AIM OF THE TASK –
Below is a listing. Output every line of it exactly.

EXERCISE DATA –
=====

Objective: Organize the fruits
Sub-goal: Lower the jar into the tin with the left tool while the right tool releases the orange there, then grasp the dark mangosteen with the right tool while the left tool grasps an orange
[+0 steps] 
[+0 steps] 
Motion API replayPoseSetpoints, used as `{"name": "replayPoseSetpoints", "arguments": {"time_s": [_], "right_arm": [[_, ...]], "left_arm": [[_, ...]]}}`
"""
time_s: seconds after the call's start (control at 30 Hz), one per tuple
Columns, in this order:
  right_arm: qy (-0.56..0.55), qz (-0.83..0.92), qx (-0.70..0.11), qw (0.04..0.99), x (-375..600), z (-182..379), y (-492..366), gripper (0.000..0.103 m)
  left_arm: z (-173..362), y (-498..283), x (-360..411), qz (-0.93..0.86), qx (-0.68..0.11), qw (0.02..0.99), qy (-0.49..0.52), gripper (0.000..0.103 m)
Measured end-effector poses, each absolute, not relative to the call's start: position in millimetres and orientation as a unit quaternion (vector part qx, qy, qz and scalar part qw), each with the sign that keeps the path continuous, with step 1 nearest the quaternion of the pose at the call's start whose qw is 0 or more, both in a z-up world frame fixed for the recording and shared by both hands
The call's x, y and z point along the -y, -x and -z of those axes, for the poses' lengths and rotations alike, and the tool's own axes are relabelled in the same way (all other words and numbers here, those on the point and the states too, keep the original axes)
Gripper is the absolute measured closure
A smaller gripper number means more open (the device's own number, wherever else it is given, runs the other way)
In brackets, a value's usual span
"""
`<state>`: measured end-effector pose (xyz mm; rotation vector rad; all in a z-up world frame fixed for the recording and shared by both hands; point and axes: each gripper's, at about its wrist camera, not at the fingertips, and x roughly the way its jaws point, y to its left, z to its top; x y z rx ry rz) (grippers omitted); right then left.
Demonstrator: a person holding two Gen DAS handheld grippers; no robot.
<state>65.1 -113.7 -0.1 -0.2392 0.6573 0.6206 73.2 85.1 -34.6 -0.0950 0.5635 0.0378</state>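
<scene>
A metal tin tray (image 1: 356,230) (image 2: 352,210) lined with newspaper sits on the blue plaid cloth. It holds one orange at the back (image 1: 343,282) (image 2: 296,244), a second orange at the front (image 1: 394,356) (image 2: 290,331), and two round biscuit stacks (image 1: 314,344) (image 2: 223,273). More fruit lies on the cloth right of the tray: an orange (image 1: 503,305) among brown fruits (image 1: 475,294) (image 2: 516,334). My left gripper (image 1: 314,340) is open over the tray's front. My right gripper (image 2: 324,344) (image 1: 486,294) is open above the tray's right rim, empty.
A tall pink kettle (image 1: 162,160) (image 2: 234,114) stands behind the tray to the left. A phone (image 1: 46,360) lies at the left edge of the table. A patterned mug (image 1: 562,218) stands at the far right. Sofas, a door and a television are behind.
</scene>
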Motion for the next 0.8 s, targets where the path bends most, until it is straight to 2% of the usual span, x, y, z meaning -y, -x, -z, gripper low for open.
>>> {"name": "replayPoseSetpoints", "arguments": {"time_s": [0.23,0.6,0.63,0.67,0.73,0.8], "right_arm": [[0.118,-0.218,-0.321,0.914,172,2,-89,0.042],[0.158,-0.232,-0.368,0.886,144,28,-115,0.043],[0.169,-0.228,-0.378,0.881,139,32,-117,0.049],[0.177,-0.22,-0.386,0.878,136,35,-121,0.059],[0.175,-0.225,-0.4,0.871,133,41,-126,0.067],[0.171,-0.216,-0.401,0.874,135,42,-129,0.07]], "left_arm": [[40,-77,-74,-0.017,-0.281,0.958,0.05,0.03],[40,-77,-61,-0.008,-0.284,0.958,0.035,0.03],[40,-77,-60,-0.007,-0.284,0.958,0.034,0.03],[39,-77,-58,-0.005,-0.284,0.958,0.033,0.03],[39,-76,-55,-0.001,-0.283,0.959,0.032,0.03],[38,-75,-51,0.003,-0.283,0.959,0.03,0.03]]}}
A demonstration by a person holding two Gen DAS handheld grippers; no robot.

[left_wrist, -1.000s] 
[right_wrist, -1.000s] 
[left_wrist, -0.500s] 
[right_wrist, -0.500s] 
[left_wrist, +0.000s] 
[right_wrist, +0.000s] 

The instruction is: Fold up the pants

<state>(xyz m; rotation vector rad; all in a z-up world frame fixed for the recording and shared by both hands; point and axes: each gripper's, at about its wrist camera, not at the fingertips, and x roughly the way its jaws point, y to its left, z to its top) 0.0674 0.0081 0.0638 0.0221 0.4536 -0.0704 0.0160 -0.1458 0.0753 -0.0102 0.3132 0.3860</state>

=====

RESPONSE BOX –
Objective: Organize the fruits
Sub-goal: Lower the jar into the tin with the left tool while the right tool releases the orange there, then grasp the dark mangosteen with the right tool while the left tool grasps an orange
[+0 steps] 
[+0 steps] 
Motion API replayPoseSetpoints, used as `{"name": "replayPoseSetpoints", "arguments": {"time_s": [_], "right_arm": [[_, ...]], "left_arm": [[_, ...]]}}`
"""
time_s: seconds after the call's start (control at 30 Hz), one per tuple
Columns, in this order:
  right_arm: qy (-0.56..0.55), qz (-0.83..0.92), qx (-0.70..0.11), qw (0.04..0.99), x (-375..600), z (-182..379), y (-492..366), gripper (0.000..0.103 m)
  left_arm: z (-173..362), y (-498..283), x (-360..411), qz (-0.93..0.86), qx (-0.68..0.11), qw (0.02..0.99), qy (-0.49..0.52), gripper (0.000..0.103 m)
Measured end-effector poses, each absolute, not relative to the call's start: position in millimetres and orientation as a unit quaternion (vector part qx, qy, qz and scalar part qw), each with the sign that keeps the path continuous, with step 1 nearest the quaternion of the pose at the call's start whose qw is 0 or more, both in a z-up world frame fixed for the recording and shared by both hands
The call's x, y and z point along the -y, -x and -z of those axes, for the poses' lengths and rotations alike, and the tool's own axes are relabelled in the same way (all other words and numbers here, those on the point and the states too, keep the original axes)
Gripper is the absolute measured closure
A smaller gripper number means more open (the device's own number, wherever else it is given, runs the other way)
In brackets, a value's usual span
"""
`<state>`: measured end-effector pose (xyz mm; rotation vector rad; all in a z-up world frame fixed for the recording and shared by both hands; point and axes: each gripper's, at about its wrist camera, not at the fingertips, and x roughly the way its jaws point, y to its left, z to its top; x y z rx ry rz) (grippers omitted); right then left.
Demonstrator: a person holding two Gen DAS handheld grippers; no robot.
<state>65.1 -113.7 -0.1 -0.2392 0.6573 0.6206 73.2 85.1 -34.6 -0.0950 0.5635 0.0378</state>
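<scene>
A metal tin tray (image 1: 356,230) (image 2: 352,210) lined with newspaper sits on the blue plaid cloth. It holds one orange at the back (image 1: 343,282) (image 2: 296,244), a second orange at the front (image 1: 394,356) (image 2: 290,331), and two round biscuit stacks (image 1: 314,344) (image 2: 223,273). More fruit lies on the cloth right of the tray: an orange (image 1: 503,305) among brown fruits (image 1: 475,294) (image 2: 516,334). My left gripper (image 1: 314,340) is open over the tray's front. My right gripper (image 2: 324,344) (image 1: 486,294) is open above the tray's right rim, empty.
A tall pink kettle (image 1: 162,160) (image 2: 234,114) stands behind the tray to the left. A phone (image 1: 46,360) lies at the left edge of the table. A patterned mug (image 1: 562,218) stands at the far right. Sofas, a door and a television are behind.
</scene>
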Motion for the next 0.8 s, targets where the path bends most, until it is straight to 2% of the usual span, x, y, z meaning -y, -x, -z, gripper low for open.
>>> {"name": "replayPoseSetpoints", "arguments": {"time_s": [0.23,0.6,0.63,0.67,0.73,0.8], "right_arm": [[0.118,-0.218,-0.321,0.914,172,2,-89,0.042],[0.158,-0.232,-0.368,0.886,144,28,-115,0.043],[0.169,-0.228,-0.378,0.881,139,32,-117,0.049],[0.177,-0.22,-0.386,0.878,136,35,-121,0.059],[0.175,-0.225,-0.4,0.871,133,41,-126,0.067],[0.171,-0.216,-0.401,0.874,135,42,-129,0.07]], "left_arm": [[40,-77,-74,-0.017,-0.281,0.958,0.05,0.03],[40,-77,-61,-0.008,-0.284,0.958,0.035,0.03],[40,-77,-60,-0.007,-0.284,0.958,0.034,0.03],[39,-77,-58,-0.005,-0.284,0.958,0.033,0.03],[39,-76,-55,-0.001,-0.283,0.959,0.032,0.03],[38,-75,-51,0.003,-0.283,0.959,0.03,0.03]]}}
A demonstration by a person holding two Gen DAS handheld grippers; no robot.

[left_wrist, -1.000s] 
[right_wrist, -1.000s] 
[left_wrist, -0.500s] 
[right_wrist, -0.500s] 
[left_wrist, +0.000s] 
[right_wrist, +0.000s] 

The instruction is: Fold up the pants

<state>(xyz m; rotation vector rad; all in a z-up world frame fixed for the recording and shared by both hands; point and axes: each gripper's, at about its wrist camera, not at the fingertips, and x roughly the way its jaws point, y to its left, z to its top) 0.0674 0.0081 0.0638 0.0221 0.4536 -0.0704 0.0160 -0.1458 0.0753 -0.0102 0.3132 0.3860</state>

What came before makes up the full response.